Class is an unusual theme for an American novel. It is more common to find references to it in European, especially British novels. However, the societies of East and West Egg are deeply divided by the difference between the noveau riche and the older moneyed families. Gatsby is aware of the existence of a class structure in America, because a true meritocracy would put him in touch with some of the finest people, but, as things stand, he is held at arm's length. Gatsby tries desperately to fake status, even buying British shirts and claiming to have attended Oxford in an attempt to justify his position in society.
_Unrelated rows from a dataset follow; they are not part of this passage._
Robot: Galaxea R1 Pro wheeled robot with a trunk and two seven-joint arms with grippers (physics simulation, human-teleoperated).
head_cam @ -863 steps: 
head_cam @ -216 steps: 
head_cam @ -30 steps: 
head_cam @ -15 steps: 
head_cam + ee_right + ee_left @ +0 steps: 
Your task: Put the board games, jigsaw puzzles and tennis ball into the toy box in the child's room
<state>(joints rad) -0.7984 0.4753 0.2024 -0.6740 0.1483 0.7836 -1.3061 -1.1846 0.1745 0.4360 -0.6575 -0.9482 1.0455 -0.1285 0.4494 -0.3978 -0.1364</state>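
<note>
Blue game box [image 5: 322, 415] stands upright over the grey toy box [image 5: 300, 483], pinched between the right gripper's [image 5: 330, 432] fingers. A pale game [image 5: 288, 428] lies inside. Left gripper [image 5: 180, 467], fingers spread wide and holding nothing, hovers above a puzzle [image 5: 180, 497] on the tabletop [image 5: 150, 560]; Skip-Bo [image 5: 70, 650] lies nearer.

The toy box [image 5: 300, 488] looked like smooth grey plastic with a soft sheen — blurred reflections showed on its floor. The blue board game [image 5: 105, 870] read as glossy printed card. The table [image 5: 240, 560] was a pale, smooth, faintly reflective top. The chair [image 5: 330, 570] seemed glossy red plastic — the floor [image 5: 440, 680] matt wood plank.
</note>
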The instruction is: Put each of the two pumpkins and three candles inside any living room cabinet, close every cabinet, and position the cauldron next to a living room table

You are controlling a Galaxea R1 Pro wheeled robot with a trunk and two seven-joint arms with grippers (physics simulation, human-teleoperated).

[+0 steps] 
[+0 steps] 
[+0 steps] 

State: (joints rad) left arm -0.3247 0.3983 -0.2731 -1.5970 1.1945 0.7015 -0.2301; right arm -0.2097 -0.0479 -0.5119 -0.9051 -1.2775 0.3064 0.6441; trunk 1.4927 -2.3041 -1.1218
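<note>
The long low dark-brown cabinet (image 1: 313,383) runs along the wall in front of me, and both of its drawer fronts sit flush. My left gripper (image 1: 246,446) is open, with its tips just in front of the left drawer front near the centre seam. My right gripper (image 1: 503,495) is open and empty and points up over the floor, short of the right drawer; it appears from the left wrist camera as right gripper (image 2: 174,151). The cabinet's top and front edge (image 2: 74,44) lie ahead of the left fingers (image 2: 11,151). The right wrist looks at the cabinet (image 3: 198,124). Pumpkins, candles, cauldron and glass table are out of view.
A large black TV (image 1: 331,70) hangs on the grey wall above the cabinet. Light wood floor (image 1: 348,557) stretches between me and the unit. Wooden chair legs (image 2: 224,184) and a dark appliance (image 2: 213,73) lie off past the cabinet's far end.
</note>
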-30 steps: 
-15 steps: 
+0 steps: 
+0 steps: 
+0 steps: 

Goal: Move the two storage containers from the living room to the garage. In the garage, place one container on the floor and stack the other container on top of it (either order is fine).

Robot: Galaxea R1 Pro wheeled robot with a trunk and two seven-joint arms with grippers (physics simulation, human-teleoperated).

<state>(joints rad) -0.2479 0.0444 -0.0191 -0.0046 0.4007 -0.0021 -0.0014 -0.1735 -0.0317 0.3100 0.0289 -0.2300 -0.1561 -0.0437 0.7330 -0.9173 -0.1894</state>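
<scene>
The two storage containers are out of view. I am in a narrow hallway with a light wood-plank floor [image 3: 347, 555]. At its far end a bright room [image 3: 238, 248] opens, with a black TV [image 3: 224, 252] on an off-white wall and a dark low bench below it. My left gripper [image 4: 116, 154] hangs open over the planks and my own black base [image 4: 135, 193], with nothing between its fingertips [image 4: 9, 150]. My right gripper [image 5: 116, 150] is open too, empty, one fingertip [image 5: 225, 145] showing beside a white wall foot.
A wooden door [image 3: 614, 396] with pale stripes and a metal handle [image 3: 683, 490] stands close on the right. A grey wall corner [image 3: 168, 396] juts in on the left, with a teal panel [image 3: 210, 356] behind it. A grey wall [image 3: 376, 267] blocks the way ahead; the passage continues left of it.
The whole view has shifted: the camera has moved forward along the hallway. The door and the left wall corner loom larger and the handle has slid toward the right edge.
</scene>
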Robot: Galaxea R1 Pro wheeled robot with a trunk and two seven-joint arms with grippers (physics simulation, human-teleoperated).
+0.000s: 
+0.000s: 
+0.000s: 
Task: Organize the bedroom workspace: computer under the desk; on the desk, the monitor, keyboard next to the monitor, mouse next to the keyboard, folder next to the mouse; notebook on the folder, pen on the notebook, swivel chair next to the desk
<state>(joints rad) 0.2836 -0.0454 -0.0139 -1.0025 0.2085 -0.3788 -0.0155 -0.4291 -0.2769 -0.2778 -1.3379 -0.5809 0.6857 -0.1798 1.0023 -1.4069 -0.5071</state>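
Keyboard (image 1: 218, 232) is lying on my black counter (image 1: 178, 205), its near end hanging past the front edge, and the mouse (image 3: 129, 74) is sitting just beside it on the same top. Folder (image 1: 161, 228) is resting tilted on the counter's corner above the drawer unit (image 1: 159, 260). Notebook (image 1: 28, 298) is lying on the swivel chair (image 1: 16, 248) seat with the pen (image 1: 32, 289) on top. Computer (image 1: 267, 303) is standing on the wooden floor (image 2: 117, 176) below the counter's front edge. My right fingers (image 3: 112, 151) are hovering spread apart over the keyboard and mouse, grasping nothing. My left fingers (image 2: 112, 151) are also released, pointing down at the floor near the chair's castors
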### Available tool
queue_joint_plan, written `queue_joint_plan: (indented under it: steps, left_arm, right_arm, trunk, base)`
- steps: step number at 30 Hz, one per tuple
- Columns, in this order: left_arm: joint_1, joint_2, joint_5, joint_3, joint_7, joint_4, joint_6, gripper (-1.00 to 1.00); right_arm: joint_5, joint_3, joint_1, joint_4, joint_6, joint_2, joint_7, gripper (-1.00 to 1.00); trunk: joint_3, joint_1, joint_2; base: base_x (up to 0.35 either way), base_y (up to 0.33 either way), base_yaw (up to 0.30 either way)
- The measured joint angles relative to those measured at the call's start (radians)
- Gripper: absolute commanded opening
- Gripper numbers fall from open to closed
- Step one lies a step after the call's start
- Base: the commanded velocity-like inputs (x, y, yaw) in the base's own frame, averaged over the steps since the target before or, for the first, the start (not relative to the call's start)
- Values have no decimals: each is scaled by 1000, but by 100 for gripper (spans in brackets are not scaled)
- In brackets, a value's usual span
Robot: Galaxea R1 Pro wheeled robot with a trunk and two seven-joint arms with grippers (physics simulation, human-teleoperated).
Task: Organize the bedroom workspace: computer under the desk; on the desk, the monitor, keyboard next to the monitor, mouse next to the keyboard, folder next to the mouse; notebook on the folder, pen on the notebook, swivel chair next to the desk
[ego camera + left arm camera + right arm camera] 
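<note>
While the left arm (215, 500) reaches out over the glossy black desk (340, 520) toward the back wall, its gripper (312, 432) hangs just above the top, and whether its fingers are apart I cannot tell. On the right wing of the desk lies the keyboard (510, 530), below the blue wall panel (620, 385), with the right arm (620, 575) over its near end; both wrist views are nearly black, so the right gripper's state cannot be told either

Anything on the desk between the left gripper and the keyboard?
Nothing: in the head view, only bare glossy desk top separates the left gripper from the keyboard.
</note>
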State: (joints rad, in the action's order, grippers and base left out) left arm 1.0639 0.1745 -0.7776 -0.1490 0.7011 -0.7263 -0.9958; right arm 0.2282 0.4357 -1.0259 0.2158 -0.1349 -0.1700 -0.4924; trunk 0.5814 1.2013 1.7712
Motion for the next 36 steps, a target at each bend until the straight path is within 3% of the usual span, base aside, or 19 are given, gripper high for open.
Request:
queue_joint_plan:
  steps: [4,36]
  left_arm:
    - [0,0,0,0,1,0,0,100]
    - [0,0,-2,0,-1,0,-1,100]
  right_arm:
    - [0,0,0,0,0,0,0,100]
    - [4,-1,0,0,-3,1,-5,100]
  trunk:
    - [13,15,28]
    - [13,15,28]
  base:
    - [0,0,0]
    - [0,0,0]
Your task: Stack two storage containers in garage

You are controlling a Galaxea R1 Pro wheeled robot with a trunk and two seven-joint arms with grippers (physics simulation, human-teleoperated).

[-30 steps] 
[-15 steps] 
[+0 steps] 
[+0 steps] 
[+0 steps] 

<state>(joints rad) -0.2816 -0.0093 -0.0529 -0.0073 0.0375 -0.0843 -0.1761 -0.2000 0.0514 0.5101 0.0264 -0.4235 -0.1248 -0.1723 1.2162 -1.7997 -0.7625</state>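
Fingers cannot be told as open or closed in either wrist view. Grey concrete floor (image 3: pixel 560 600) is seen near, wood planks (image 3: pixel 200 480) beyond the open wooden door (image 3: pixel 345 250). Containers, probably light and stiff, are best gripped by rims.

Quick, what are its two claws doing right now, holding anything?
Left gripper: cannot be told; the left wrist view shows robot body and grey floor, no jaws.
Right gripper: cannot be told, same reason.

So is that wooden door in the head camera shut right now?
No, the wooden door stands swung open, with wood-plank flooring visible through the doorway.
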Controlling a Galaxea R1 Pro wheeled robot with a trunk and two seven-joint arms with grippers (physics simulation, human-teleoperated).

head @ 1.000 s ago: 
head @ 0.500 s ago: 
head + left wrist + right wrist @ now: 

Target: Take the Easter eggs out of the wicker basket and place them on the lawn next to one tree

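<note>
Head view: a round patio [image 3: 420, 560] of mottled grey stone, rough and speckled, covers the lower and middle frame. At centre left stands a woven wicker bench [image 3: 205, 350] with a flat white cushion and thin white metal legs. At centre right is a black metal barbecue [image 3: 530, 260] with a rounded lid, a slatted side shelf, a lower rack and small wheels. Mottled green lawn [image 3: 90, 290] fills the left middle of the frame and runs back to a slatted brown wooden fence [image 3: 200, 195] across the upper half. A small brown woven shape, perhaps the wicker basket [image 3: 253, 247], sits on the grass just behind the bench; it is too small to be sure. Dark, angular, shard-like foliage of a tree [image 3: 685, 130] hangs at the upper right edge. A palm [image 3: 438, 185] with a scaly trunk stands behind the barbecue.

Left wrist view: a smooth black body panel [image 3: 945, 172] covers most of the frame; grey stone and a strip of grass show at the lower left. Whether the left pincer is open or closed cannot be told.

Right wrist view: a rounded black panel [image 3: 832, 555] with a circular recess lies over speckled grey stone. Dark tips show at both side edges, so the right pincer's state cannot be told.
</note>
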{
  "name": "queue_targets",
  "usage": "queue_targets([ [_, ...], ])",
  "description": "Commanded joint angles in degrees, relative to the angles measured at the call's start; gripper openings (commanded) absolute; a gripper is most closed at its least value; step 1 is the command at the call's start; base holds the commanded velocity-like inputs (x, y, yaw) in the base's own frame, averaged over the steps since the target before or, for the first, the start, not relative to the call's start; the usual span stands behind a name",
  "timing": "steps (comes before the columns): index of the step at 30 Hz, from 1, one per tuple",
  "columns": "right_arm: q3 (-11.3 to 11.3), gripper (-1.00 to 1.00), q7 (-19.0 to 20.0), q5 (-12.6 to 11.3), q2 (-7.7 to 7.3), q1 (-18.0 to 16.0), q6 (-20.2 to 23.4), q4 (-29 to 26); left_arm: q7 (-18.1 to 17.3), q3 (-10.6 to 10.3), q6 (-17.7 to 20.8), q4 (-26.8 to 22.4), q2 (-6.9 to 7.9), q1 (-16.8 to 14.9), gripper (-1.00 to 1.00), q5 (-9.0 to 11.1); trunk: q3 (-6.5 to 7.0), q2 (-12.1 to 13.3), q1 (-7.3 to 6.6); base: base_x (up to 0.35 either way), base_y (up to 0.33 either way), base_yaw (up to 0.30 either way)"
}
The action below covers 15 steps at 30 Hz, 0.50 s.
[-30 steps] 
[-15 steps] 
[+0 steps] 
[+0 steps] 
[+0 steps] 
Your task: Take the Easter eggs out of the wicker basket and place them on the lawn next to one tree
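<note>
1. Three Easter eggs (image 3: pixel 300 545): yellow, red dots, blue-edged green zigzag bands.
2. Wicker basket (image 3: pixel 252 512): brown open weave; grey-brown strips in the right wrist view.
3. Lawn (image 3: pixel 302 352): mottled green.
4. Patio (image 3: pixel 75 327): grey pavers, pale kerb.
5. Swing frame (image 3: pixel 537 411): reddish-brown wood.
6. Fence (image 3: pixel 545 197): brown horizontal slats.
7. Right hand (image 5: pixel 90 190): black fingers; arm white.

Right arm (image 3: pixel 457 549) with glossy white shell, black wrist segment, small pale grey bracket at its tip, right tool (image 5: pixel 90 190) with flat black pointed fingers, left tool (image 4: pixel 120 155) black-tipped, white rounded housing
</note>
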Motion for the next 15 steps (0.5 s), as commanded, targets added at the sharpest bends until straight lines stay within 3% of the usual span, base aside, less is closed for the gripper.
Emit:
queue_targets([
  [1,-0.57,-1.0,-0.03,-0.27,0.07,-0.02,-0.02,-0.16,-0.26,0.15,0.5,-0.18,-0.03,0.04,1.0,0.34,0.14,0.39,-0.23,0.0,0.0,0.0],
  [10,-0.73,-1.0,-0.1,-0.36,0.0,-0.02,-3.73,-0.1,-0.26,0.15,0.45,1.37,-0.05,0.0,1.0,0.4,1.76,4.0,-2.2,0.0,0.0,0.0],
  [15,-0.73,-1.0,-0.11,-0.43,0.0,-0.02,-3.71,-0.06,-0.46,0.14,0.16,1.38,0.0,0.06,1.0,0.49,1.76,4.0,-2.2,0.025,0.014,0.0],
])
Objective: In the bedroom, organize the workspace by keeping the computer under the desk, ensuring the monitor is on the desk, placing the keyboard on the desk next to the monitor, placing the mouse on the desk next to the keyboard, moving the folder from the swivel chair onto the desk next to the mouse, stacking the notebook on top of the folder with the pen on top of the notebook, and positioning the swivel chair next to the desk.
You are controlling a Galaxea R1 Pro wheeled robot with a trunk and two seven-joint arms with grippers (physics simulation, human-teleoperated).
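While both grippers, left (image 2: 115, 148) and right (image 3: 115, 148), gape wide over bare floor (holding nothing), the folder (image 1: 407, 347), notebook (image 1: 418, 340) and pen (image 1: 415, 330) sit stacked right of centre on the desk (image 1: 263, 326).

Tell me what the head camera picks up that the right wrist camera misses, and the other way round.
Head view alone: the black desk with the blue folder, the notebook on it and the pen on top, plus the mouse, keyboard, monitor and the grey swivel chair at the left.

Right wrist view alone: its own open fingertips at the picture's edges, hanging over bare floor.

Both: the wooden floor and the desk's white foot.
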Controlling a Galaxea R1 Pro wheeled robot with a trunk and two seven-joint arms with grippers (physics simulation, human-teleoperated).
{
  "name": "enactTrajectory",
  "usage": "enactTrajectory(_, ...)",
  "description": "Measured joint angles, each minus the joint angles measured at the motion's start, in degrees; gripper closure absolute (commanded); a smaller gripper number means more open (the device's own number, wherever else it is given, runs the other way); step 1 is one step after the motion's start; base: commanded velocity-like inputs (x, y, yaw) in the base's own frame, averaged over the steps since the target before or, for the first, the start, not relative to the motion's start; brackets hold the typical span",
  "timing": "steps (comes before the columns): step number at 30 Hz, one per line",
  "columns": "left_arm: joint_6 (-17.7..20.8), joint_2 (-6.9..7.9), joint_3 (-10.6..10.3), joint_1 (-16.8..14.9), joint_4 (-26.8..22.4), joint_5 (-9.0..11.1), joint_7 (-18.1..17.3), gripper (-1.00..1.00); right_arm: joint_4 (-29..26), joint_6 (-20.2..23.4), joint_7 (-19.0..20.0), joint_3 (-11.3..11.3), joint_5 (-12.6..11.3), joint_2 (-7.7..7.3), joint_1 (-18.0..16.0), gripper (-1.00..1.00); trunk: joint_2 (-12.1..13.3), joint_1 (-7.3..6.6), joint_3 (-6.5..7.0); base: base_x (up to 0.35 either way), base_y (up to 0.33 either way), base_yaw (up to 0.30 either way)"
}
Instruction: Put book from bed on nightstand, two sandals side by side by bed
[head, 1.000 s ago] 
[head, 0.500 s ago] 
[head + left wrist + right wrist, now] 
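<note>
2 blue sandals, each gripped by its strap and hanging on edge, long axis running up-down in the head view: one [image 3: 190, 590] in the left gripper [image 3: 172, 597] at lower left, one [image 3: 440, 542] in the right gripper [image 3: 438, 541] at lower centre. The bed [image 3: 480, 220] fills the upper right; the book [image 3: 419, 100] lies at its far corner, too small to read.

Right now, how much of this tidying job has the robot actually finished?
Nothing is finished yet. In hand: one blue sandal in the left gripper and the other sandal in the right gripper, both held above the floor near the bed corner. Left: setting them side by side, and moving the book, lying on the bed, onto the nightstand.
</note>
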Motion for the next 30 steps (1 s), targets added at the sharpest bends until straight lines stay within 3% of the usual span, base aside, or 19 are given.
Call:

Ultimately, however, it is a class gulf that seperates Gatsby and Daisy, and cements the latter in her relationship to her husbad, who is from the same class as she is.

Religion

It is interesting that Fitzgerald chooses to use some religious tropes in a novel that focuses on the American Dream, a concept which leaves no room for religion save for the doctrine of individualism. The most obvious is the image of the "valley of ashes," which exemplifies America's moral state during the "Roaring Twenties." This wasteland is presided over by the empty eyes of an advertisement. Fitzgerald strongly implies that these are the eyes of God. This equation of religion with advertising and material gain are made even more terrifying by the fact that the eyes see nothing and can help no one (for example, this "God" can do nothing to prevent Myrtle or Gatsby's deaths).

World War I

Because The Great Gatsby is set in the Roaring Twenties, the topic of the Great War is unavoidable. The war was crucial to Gatsby's development, providing a brief period of social mobility which, Fitzgerald claims, quickly closed after the war. Gatsby only came into contact with a classy young debutante like Daisy as a result of the fact that he was a soldier and that no one could vouch for whether he was upper-class or not. The war provided him with further opportunities to see the world, and make some money in the service of a millionaire. Gatsby's opportunities closed up after the end of the war, however, when he found upon returning to America that the social structure there was every bit as rigid as it was in Europe. Unable to convince anyone that he is truly upper-class (although his participation in the war gave him some leeway about lying), Gatsby finds himself unable to break into East Egg society.